## HOW TO COMPLETE THIS TASK
The output must match the lines from the first line of the listing below through the line holding "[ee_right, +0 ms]" exactly and must contain no pictures.

## DATA EXCERPT

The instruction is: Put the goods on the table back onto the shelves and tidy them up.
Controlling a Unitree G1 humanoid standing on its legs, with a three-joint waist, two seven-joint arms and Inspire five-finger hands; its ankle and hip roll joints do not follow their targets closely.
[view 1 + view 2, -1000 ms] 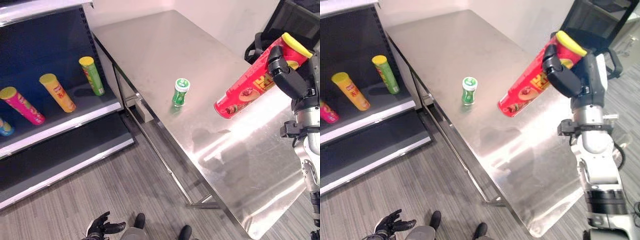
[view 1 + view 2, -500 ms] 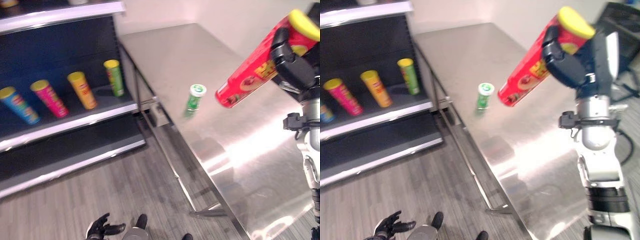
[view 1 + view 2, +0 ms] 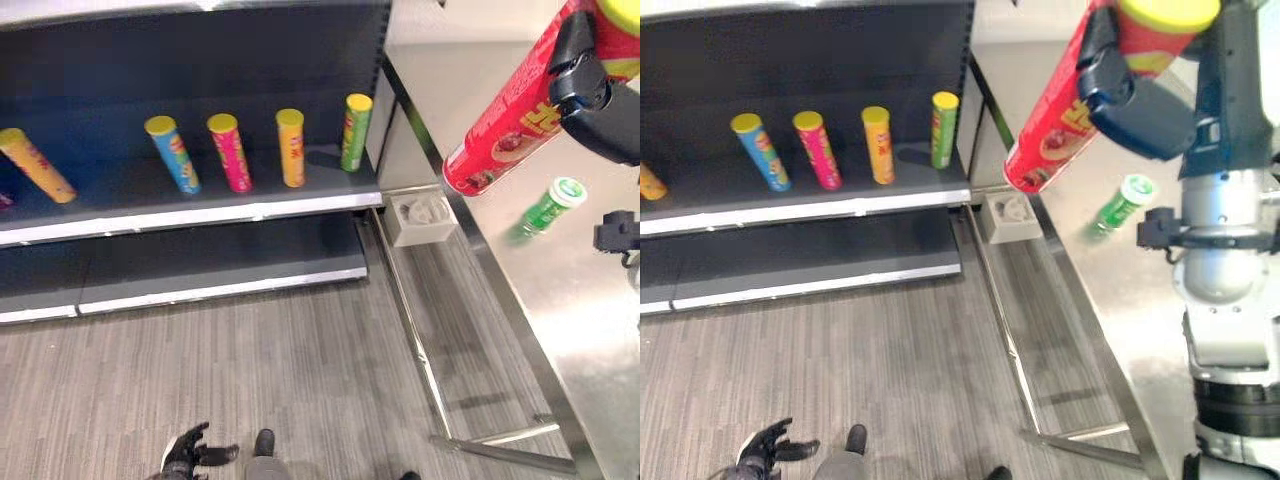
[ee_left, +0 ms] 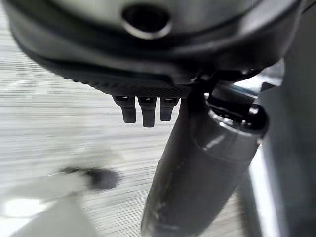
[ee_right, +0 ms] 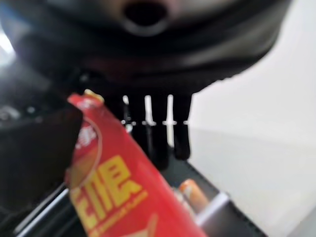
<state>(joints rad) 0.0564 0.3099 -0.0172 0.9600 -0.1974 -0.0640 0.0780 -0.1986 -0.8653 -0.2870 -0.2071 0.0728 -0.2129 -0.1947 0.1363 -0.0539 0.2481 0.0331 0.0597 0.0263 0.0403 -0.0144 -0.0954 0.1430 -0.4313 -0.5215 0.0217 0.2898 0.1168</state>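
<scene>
My right hand [image 3: 1140, 95] is shut on a tall red can [image 3: 505, 105] with a yellow lid, held tilted in the air above the table's left edge; the right wrist view has the red can [image 5: 113, 192] against the fingers [image 5: 153, 133]. A small green can [image 3: 548, 205] stands on the steel table [image 3: 600, 310] just beyond it. The dark shelf [image 3: 200, 215] carries several upright cans, among them a blue one [image 3: 172, 152], a pink one [image 3: 230, 150] and a green one [image 3: 354, 132] at the right end. My left hand [image 3: 190, 455] hangs low over the floor, fingers relaxed.
A white box [image 3: 422, 215] sits on the floor between the shelf and the table leg. A lower shelf board [image 3: 220, 270] is bare. Grey plank floor [image 3: 300, 380] stretches in front of the shelf.
The camera has swung left, so the shelf now takes most of the view and the table sits at the right edge. The red can stays in my right hand.
</scene>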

## TASK RESPONSE
The instruction is: Put the goods on the table back onto the shelves and tidy them up.
Controlling a Unitree G1 humanoid standing on its legs, with a three-joint waist, two seven-joint arms and Inspire five-finger hands; its ankle and hip roll joints do not follow their targets closely.
[view 1 + view 2, -1000 ms] 
[view 1 + view 2, -500 ms] 
[view 1 + view 2, +0 ms] 
[ee_left, +0 ms] 
[ee_right, +0 ms] 

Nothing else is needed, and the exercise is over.